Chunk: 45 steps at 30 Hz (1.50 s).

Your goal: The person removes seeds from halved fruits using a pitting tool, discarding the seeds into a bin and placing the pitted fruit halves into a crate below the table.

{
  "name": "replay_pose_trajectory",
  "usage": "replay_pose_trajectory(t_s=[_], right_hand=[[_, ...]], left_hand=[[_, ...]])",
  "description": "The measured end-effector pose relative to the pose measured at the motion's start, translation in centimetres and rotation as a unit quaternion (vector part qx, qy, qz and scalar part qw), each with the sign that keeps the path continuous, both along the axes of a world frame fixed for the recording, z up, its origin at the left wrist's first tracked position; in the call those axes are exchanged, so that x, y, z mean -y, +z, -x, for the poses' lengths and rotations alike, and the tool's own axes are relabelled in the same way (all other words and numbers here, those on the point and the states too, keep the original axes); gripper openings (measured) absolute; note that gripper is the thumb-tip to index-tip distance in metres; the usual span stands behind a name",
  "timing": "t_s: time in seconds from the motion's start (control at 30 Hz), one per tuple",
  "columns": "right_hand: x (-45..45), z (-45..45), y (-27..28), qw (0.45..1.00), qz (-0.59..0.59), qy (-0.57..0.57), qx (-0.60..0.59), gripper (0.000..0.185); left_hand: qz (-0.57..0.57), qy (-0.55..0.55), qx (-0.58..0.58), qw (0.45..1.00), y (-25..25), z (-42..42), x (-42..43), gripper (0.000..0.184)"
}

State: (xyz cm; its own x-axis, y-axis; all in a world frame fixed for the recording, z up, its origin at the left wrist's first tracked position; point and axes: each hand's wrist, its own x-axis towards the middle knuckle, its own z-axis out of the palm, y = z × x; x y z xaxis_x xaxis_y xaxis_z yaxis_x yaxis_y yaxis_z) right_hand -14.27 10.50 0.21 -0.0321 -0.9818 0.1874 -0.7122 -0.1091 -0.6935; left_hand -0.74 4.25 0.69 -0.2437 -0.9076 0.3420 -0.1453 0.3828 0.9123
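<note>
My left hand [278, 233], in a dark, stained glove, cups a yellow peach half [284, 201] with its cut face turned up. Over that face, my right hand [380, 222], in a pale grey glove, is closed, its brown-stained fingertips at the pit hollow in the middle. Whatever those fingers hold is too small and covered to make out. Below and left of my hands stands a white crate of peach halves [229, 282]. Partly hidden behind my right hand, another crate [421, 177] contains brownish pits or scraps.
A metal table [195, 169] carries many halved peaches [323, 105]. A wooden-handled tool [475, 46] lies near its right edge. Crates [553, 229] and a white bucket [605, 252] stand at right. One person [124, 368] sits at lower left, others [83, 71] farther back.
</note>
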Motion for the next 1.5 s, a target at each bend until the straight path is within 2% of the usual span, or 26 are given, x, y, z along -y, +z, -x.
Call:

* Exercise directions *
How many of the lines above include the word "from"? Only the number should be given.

* Output for this exercise *
2